In collaboration with B. Andreotti (ENS, Paris) and P. Claudin (ESPCI, Paris Tech), I expanded my previous research on aeolian dunes and dune fields (e.g. PNAS, 2009 & Earth Surf. Proc. Land., 2010), to investigate the origin of subaqueous ripples and dunes using a continuous description of sediment transport modulated by the surface shear stress. Numerical simulations reproduced for the first time the scaling of both types of bedforms and predicted the transition between them as function of the transport relaxation length and the grain Reynolds number, thus opening the door to a unified theory of bedforms that also explains Martian and Venusian bedforms (Nature Geoscience, 2019).
I investigate the characteristics of bedload and saltation using two-phase numerical simulations based on a discrete element method for particles coupled to a continuum Reynolds averaged description of hydrodynamics (Aeolian Res., 2011 & Phys. Fluids, 2012). The direct numerical simulations of grains interacting with a wind flow reproduced the growth of aeolian ripples and led to a new formation mechanism, involving ‘resonant’ grain trajectories (PNAS, 2014). In collaboration with T. Pähtz (Zhejiang University, China), we use transport simulations to develop a novel analytical model for the transport cessation threshold (JGR: Earth Surface, 2018; Review of Geophysics, 2020) and a new rheology unifying dense and dilute granular regimes, usually described by either a viscoplastic rheology or kinetic theory, respectively (Phys. Rev. Lett., 2019). We also use the balance of fluctuation energy within the transport layer to unify aeolian and fluvial sediment transport (Phys. Rev. Lett., 2020).
I developed an ecomorphodynamic model of coastal vegetated dunes (Coastal Dune Model, doi:10.5281/zenodo.847746) and identified important equilibrium states and control parameters characterizing the response of the coastal dune ecosystem to environmental stressors. The main control parameters are: (i) the ‘mobility index’ quantifying the competition between vegetation growth and sand erosion/accretion that triggers a transition from mobile to stable dunes and thus exerts a primary control on the stability of coastal dune ecosystems (Phys. Rev. Lett., 2006); (ii) the ‘vegetation limit’, a length quantifying the interaction between ‘dune-building’ grasses and the shoreline that controls the maximum size of coastal dunes and explains a well-known empirical correlation between dune size and beach type, which has direct implications for coastal vulnerability to storms (PNAS, 2013); and (iii) the ‘vulnerability index’ quantifying the competition between vegetation recovery, storm erosion and sea level rise that induces a bistable response of barriers islands, where dunes may not recover after an overwash and islands can be trapped in a perpetual state of vulnerability (Nature Clim. Change, 2015). We are currently improving the latter result using a better description of the stochastic water-driven erosion.

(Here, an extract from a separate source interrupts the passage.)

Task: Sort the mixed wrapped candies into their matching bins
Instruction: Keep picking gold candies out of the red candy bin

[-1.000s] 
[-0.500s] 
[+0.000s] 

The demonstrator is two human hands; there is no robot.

I also worked on a simplified process-based large-scale model of salt marsh dynamics that fills the gap between complex physics-based models at smaller scales and phenomenological point-models typically used at large scales. This model was used to better understand the current and future resilience of marshes in Virginia and Massachusetts (J. Env. Economics and Management, 2019; Limnol. and Oceanography, 2020). Furthermore, our finding of a scale-invariant sediment redistribution over a marsh platform led to a self-similar mechanism for runaway marsh fragmentation, triggered at a critical value of the rate of sea level rise, characterized by a power-law distribution of the size of marsh ponds and the eventual drowning of the marsh platform (One Earth, 2021). Model predictions were later confirmed using remote sensing data from Blackwater, MD (Front. Mar. Sci, 2021).